Nedim Şener-İsmail Saymaz polemiği: Kim kimi kandırıyor

Üst düzey bir Danıştay yetkilisiyle yaptığı görüşmeden detayları köşesine taşıyan İsmail Saymaz'a Nedim Şener'den tepki geldi.

Saymaz'ın yazısının ilgili kısmı şöyle:

5. Daire’ye yönelik “Habercilik sınırlarını aşan ve yargıyı baskı altına almaya çalışan haberlere yer verildiğini” vurguluyor. Bu haberlerin “Yargıyı itibarsızlaştırma girişimi olduğunu” belirtiyor.

414 hakim ve savcı hakkındaki iptal kararları ile Fetullah Gülen’in dolaşıma sokulan videosunun bağdaştırılmak istendiğini belirten Danıştay üyesi “FETÖ irtibatı ve iltisakı olan hakimlerin bir gecede mesleğe döndürüldüğü şeklinde algı oluşturulmaya çalışılmaktadır” diyor.

Danıştay üyesi şöyle devam ediyor:

“Dosyalarla ilgili hukuk bilgisinden uzak ve herhangi bir bilgi sahibi olmaksızın yapılan yorumların iyiniyetli olduğunu söylemek mümkün değildir.”

"4600’DEN 414’Ü"

Danıştay üyesi, HSK tarafından 4600 hakim ve savcının KHK ile ihraç edildiğini kaydediyor.

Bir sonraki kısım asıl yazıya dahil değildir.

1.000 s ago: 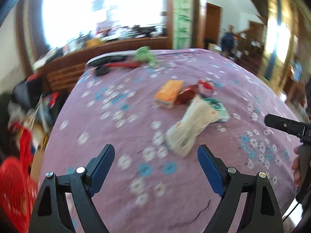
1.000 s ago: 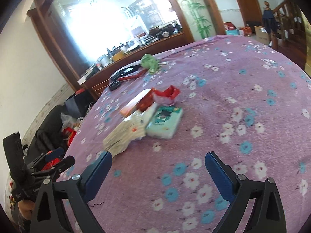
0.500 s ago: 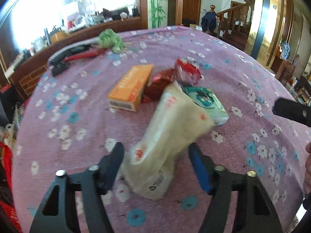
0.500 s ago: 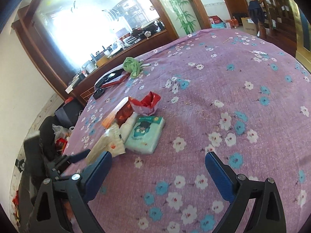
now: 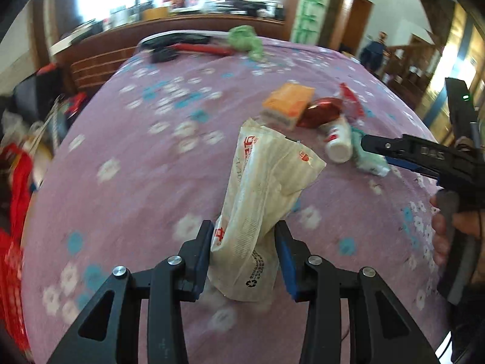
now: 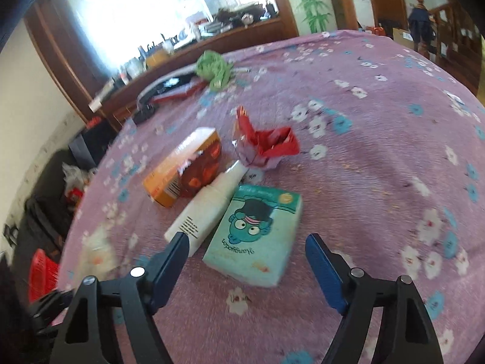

Bu işlemlere karşı 23 Ocak 2017’den sonra yargı yolunun açıldığını ve 5. Daire’nin davalara bakmakla yetkili kılındığını ifade ediyor.

4186’sı tarafından açılan davaların, FETÖ ile iltisak ve irtibatına ilişkin somut bilgi ve belgeler bulunması nedeniyle reddedildiğini ifade ediyor. Bu dosyalardan bir kısmının beraat ve takipsizlikle sonuçlanmasına rağmen davalarının geri çevrildiğini belirterek, şöyle konuşuyor:

“Bir kısmında yargılaması beraat veya takipsizlikle sonuçlanmasına rağmen meslekten çıkarılmalarına gerekçe gösterilen bilgi ve belgeler iltisak ve irtibatlarına yeter nitelikte görülüp reddine karar verilmiştir.”

"HSK BELGE GÖNDERMEDİ"

Buna karşın 414 hakim ve savcının somut veriye dayanmadan ihraç edildiğini kaydeden Danıştay üyesi, şunları söylüyor:

“İptal kararı verilen kararlar incelendiğinde, dosyalarda somut verilere dayanılmadan meslekten çıkarma işlemlerinin tesis edildiği görülmüştür. Yargılama aşamasında, başta HSK olmak üzere belli kurum ve kuruluşlara irtibat ve iltisakına yönelik somut verilerin bulunup bulunmadığı sorulmuştur. Davacılarla ilgili bir bilgi veya belge sunulmaması sonucunda -bu kişilerin beraat etmiş olmaları veya haklarında takipsizlik kararları verildiği görülerek- iptal kararları verilmiştir. Bu kararların bir defada değil, yıllara sari şekilde verilmiş olduğunu belirtmek gerekmektedir.”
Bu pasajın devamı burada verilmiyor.